THIS is not a straightforward telling of what is basically a horror story. For director Darren Aronofsky of Black Swan and Fountain fame, such a style for Mother! is par for the course.
The movie feels like the main character, played by Jennifer Lawrence, is in a dream, and later a nightmare. Actually, I dubbed her Jennifer the space cadet. She takes the viewer along for her ride, where we get to see her face in so many closeups, that you begin to hope she has a more expressive face. In fact, I thought she is beginning to look like Renee Zellweger as she matures in real-life.
While, the angle of the hand-held camera is so Blair Witch Project, the elements of story-telling in Mother! are comfortingly familiar enough, For instance, as in Ice Age and numerous other movies, Mother! starts and ends at the same place or character – a golden crystal.
Set in a big, old house in a cleared piece of forest, Jennifer Lawrence and Javier Bardem are a couple in love. Er, their characters don’t seem to have names, other than “mother” for Lawrence and maybe “man” for Bardem. In fact, no one else does either.
It begins with that crystal, which glows and as the camera sweeps across the corners of the house its light transforms what seems like ruins and rot into fabulous form.
Man is suffering from writer’s block while mother can’t seem to get her flirt on with him. Then a knock on the door wakes them up from their domestic stupor. It’s Ed Harris playing a surgeon, who has just got a job at a nearby hospital, but is in need of a room. People in town told him the house was a bed-and-breakfast, he says.
Turns out Harris is a fan of Man’s writings. The next thing you know, Harris’s wife, (Michelle Pfeiffer) walks into the house, and is slightly crazier a fan of Man’s writing than her husband.
While poking around Man’s study, they break the golden crystal. Yes, these are some weird guests in mother’s house, and they are quite rude to her too. Harris tells her that he thought she was Man’s daughter and not wife. Pfeiffer wants to know all about her sex life.
Suddenly, the guests’ grown sons (played by Brian Gleeson and Domhnall Gleeson), turn up, and one kills the other. After all that tension from the guests, a wonderful thing happens to mother and Man, and she is pregnant, and he finds his mojo.
He says he was inspired by the chaos of his guests. His book is a success, and fans fans start showing up at the house.
Man’s happiness for that adulation, brought to mind the kind of hero worship Bollywood stars get from their fans. But Man is so vain that he succumbs to the crowd. Bedlam starts. The fans start taking things from the house, despite mother saying don’t. They want a piece of Man. Amid this apocalyptic scenario, mother gives birth.
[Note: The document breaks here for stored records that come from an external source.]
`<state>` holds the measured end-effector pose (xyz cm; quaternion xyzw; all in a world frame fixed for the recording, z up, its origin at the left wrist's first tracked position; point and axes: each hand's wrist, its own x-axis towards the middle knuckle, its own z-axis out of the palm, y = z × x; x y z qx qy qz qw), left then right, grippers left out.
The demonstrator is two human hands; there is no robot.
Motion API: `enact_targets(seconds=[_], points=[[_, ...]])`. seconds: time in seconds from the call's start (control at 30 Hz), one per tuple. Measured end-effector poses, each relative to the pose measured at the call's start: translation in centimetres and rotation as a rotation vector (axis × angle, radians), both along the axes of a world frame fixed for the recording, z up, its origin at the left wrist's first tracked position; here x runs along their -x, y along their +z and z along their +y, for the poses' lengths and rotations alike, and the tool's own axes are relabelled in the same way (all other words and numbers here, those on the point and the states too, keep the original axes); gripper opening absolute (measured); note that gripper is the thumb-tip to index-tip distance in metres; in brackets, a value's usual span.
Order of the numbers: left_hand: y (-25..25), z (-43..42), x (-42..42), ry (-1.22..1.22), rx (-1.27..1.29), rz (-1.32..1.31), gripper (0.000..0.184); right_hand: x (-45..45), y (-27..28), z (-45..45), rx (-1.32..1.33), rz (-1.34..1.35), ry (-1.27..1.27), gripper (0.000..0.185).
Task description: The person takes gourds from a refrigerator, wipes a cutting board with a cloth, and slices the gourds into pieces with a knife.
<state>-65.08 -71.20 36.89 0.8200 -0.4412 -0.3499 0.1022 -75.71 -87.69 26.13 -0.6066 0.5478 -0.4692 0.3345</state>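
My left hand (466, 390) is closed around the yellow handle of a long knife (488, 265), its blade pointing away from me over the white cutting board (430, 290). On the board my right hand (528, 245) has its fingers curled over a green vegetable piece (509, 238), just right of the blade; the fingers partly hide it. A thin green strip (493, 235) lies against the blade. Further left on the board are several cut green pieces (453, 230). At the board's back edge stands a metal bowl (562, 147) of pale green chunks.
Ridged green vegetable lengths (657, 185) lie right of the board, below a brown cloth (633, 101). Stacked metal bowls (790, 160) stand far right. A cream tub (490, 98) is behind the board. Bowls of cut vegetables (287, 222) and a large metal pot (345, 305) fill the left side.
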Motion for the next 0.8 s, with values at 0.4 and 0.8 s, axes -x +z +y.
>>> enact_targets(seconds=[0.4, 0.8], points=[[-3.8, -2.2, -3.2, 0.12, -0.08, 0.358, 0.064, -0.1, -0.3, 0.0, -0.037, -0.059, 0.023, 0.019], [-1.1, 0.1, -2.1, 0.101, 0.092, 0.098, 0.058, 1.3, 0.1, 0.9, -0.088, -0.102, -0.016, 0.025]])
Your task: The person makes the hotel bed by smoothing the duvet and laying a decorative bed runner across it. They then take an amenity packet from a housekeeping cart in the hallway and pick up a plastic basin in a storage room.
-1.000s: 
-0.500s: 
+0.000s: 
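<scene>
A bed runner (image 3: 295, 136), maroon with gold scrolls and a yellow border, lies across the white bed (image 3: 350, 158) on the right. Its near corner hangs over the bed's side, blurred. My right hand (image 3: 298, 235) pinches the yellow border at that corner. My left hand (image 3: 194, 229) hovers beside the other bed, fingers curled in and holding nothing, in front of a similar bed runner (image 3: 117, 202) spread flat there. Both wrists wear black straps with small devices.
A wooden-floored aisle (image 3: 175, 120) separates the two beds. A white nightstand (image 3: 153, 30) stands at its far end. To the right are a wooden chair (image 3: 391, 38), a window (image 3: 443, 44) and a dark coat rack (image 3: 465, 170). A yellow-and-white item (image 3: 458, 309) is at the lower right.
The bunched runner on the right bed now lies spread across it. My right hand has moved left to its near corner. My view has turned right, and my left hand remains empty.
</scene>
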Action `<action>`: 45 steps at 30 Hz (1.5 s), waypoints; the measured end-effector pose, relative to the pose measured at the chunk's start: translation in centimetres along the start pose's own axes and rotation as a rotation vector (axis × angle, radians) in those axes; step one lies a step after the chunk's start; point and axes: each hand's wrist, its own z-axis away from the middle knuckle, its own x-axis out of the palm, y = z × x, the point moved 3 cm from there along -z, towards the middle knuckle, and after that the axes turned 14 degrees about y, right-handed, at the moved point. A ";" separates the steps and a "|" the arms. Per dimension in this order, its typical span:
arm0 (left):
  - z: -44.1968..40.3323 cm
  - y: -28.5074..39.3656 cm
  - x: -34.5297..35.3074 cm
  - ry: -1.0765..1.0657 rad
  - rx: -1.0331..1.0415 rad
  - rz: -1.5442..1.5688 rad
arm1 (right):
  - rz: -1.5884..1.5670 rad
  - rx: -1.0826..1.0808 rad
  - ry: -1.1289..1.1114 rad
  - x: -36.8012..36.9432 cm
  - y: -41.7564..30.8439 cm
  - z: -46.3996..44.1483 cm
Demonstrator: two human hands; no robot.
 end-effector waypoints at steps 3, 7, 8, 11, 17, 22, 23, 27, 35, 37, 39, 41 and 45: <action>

Here, it gets a bit diabolically biblical.
In a climax buildup, mother screams “murderers!”. Things run on that aploplexic scale till almost the end, till we are taken back that crystal, to the beginning, as Man tells mother.
If you want to be deep about this move, it has themes on male celebs feeding off the adulation of young adoring women, of celeb-fan madness, of a mother forced to sacrifice her baby to feed the horde… and so on.
There are some unanswered questions like the golden powder Lawrence dissolves in water and gulps when she gets a migraine, or the odd bloody hole in the floor.
But the space cadet needs some emotional pathos for this kind of camera angles, or even this tale. Bardem, on the other hand, and Harris and Pfiffer showcase so much with just those few scenes. But in the end, Mother! is a very strange movie. It makes for interesting conversation but I wouldn’t recommend a second viewing.